(Dataset records)
- - -

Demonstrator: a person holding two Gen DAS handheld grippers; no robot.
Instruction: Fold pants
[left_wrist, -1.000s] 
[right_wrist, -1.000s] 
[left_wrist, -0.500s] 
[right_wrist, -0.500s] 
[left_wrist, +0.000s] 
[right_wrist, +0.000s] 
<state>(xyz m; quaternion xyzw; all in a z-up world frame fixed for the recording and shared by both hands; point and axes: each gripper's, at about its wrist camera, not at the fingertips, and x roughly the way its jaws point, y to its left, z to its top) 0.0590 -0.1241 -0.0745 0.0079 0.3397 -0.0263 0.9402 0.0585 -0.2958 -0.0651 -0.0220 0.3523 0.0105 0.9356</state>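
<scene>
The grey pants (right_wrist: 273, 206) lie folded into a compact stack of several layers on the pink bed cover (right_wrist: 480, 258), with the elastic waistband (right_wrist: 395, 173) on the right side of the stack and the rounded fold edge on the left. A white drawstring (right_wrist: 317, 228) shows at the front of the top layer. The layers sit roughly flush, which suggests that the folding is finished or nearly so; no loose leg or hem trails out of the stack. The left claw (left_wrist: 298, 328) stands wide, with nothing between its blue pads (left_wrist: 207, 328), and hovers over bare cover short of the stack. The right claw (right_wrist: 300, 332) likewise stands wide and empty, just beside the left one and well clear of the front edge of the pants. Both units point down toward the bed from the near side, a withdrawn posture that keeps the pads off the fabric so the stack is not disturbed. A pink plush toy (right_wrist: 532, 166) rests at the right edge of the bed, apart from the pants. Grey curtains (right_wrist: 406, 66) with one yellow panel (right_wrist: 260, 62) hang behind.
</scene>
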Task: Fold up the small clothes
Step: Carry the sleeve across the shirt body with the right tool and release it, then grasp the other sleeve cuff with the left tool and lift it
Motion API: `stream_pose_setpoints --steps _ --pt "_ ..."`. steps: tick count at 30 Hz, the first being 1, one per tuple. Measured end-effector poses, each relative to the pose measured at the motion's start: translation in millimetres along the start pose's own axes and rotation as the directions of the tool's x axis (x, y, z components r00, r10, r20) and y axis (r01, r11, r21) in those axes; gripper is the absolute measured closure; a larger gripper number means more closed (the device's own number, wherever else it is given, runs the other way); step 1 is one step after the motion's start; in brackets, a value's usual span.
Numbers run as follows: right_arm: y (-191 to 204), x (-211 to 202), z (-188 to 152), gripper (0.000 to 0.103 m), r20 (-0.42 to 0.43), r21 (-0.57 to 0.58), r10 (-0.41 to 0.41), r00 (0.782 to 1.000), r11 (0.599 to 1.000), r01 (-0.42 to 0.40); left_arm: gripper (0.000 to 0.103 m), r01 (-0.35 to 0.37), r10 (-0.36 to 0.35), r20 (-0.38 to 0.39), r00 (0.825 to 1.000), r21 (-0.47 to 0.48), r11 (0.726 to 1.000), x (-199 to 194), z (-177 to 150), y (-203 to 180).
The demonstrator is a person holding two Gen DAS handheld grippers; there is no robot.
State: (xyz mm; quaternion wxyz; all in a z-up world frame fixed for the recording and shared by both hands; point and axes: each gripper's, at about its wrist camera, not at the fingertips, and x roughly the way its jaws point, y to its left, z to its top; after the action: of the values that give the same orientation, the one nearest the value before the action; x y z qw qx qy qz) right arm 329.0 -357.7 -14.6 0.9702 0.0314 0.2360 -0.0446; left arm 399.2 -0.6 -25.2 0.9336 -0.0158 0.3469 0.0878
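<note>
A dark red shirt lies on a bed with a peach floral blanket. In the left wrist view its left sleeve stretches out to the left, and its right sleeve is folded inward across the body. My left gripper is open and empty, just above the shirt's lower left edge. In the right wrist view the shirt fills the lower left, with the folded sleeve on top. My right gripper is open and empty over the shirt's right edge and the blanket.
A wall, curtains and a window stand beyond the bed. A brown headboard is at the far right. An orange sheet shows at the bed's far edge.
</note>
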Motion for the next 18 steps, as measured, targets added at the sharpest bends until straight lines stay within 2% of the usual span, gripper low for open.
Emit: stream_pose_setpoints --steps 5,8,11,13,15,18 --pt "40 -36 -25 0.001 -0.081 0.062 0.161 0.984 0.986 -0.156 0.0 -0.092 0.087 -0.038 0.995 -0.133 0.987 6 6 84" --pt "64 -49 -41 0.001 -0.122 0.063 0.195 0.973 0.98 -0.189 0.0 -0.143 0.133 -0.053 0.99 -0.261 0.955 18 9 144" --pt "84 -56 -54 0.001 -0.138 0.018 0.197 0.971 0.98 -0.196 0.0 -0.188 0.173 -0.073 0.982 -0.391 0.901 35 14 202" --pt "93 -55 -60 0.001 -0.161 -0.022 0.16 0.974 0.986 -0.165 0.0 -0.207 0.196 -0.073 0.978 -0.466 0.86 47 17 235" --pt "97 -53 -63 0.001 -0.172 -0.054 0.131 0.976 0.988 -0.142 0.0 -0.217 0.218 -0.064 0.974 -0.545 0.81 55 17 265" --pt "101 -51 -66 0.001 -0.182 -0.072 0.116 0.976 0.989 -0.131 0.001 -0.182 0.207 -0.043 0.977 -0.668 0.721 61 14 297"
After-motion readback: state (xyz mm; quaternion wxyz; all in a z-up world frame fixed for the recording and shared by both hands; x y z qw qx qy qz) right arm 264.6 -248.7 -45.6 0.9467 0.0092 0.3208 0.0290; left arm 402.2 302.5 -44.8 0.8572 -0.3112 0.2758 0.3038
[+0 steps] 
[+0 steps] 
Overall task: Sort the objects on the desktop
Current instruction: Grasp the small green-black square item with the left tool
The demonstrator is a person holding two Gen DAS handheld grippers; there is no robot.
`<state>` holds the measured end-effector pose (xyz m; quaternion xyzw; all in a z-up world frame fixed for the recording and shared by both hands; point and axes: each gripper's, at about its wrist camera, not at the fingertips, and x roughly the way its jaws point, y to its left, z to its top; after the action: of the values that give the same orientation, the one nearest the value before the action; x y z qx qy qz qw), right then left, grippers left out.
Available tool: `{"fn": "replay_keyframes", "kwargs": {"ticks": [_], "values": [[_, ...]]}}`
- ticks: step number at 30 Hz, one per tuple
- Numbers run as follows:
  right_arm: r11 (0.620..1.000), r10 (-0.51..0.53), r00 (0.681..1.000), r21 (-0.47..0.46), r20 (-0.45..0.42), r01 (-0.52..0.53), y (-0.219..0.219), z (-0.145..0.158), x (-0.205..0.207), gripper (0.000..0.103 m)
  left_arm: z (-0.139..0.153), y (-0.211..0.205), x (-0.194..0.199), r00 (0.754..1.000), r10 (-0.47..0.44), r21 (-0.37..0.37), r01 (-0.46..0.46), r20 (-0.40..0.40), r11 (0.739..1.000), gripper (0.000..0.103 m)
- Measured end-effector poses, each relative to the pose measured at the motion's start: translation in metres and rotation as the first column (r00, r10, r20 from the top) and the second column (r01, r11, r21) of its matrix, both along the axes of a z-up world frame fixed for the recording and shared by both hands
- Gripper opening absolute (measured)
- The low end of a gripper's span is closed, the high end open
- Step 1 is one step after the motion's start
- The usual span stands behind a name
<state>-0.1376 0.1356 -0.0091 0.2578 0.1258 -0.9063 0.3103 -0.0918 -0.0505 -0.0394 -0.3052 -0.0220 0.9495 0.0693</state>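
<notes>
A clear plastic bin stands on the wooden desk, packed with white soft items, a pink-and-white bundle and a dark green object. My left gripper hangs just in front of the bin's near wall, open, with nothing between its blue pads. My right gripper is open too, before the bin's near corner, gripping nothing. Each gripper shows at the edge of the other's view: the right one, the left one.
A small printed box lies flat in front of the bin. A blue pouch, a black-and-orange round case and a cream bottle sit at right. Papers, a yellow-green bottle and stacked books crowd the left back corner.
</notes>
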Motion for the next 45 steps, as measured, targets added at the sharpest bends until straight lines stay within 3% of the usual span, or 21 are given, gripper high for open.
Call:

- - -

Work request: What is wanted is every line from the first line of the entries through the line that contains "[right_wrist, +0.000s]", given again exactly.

Answer space:
Demonstrator: a person holding two Gen DAS handheld grippers; no robot.
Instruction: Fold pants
[left_wrist, -1.000s] 
[right_wrist, -1.000s] 
[left_wrist, -0.500s] 
[right_wrist, -0.500s] 
[left_wrist, +0.000s] 
[right_wrist, +0.000s] 

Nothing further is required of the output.